Genauso wie für hochsensible Kinder ist auch für hochsensible Eltern ein guter Kontakt zum eigenen Körper unentbehrlich. Man muss eine Beziehung zum Körper eingehen und lernen, ihn als Kompass, als Thermometer und als Karte zu nutzen. Der Körper sagt einem immer, wie es einem geht, aber man muss schon lernen, darauf zu achten. Als Hochsensibler sollten Sie sich mehr als andere um ihren Körper und dessen Bedürfnisse bemühen, um sich ausreichend zu „inkarnieren“. Das bedeutet, rechtzeitig, regelmäßig und ausreichend essen, schlafen und sich bewegen. Bevor es einem richtig klar wird, ist man nämlich als hochsensible Person nicht mehr geerdet, und merkt zu spät, dass man müde und überreizt ist, oder man lässt andere die eigenen Grenzen verletzen. Neben der richtigen Versorgung seines Körpers hilft es aber auch, über das zu reden, was sich gut anfühlt und was sich nicht gut anfühlt. Dadurch lernt man nicht nur, auf seine Körpersignale zu achten, sondern auch die eigenen Grenzen nach außen deutlicher zu machen. Etwa: Das ist noch okay, aber das nicht mehr.
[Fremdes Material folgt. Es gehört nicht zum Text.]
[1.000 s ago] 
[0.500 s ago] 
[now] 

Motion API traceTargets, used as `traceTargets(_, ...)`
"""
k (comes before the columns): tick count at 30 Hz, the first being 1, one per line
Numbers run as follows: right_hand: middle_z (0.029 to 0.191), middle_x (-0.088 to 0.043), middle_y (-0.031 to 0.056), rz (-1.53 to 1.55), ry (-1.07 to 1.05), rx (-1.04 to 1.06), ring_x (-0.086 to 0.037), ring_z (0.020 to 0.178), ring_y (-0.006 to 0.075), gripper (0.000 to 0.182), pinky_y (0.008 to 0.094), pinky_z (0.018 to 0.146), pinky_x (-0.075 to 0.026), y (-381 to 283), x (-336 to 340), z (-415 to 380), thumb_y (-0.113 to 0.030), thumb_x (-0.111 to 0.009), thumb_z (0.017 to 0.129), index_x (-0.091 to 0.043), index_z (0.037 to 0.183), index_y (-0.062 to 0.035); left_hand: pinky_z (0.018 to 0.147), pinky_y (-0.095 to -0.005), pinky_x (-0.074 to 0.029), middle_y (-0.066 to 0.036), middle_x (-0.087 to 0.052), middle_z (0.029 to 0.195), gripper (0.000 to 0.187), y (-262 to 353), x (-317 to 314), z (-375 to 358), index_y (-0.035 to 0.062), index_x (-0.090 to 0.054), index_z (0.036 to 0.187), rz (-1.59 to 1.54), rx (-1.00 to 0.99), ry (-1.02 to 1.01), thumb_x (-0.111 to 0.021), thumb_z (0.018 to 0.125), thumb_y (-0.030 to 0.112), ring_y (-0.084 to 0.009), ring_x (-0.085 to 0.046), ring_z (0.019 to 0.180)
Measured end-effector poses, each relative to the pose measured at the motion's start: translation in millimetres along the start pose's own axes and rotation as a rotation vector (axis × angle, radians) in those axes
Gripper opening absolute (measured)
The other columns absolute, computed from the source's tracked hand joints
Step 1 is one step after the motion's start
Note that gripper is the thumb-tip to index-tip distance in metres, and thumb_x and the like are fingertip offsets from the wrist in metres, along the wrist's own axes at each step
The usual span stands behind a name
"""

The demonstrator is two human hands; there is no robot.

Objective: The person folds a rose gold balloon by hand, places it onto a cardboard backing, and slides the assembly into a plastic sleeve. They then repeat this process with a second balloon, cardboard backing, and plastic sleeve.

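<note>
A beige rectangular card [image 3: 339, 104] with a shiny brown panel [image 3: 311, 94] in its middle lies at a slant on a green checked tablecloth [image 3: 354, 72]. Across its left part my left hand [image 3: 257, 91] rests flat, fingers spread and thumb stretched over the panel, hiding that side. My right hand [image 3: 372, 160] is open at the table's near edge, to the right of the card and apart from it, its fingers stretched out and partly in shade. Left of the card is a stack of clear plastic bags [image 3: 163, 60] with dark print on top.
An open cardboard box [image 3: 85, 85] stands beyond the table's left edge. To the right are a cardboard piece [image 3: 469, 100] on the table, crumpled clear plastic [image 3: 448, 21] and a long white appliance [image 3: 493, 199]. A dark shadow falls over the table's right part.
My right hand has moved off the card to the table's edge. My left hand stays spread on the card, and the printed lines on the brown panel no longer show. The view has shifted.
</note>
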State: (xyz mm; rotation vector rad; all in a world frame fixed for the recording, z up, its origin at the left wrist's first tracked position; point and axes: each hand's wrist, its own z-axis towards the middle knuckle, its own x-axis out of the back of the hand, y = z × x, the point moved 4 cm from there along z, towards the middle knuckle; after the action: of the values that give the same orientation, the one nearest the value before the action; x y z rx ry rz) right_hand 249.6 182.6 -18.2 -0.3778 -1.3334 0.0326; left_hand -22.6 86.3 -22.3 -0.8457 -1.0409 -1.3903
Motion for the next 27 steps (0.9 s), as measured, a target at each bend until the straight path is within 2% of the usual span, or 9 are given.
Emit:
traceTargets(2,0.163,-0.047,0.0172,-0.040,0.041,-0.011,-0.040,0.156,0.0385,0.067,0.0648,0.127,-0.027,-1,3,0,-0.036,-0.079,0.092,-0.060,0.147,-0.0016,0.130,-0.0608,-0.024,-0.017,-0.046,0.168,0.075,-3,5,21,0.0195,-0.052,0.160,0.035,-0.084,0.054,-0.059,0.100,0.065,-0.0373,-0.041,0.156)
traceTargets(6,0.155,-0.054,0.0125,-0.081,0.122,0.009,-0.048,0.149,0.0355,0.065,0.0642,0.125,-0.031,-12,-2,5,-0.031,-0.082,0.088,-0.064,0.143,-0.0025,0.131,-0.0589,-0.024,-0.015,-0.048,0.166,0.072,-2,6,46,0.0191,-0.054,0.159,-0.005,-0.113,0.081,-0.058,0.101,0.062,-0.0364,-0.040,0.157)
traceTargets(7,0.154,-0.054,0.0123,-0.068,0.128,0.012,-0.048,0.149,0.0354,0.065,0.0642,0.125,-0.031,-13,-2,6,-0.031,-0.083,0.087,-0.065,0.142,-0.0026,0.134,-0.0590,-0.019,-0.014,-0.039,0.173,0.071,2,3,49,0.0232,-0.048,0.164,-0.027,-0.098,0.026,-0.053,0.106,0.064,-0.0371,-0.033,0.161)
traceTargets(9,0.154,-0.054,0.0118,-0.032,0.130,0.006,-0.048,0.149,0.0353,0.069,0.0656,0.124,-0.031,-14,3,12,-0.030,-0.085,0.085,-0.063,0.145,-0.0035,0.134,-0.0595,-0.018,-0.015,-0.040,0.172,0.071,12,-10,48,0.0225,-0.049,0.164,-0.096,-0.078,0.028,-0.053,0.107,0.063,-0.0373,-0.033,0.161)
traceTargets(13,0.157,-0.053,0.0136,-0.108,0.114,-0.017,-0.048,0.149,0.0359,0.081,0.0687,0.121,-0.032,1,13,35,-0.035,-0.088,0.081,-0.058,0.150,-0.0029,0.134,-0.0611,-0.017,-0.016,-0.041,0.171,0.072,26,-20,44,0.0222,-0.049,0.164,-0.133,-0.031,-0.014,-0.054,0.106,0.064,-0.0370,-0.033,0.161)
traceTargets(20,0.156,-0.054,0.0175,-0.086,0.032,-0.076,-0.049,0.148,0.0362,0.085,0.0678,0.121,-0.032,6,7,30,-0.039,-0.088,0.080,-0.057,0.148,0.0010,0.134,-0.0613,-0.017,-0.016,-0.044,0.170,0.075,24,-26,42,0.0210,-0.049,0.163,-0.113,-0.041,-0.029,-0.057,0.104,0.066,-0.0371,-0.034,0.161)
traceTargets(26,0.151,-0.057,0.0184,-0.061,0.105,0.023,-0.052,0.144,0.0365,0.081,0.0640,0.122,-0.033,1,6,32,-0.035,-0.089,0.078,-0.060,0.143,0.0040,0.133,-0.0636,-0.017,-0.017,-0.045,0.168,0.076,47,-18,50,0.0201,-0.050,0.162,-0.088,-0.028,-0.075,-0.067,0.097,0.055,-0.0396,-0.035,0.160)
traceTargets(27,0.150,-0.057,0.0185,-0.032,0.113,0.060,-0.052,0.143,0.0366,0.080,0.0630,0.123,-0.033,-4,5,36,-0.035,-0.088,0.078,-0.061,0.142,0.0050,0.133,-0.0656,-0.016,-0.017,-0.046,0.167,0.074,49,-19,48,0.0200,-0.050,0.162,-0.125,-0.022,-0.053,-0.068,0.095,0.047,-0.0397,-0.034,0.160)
Als hochsensibles Elternteil bemerken Sie wahrscheinlich viel von dem, was in Ihrem Kind vor sich geht. Sie haben gute Antennen für seine Bedürfnisse und Unsicherheiten. Das ist für Ihr Kind natürlich ein schöner Vorteil. Sie werden dem Kind, wenn sie aus Liebe handeln, beistehen und es immer so akzeptieren, wie es ist. Achten Sie aber auf den Fallstrick Verschmelzung und auf die Verwirrung darüber, welches Gefühl zu wem gehört. In diesem Zusammenhang könnten die Übungen am Ende des Buches auch für Sie als hochsensibles Elternteil passend sein.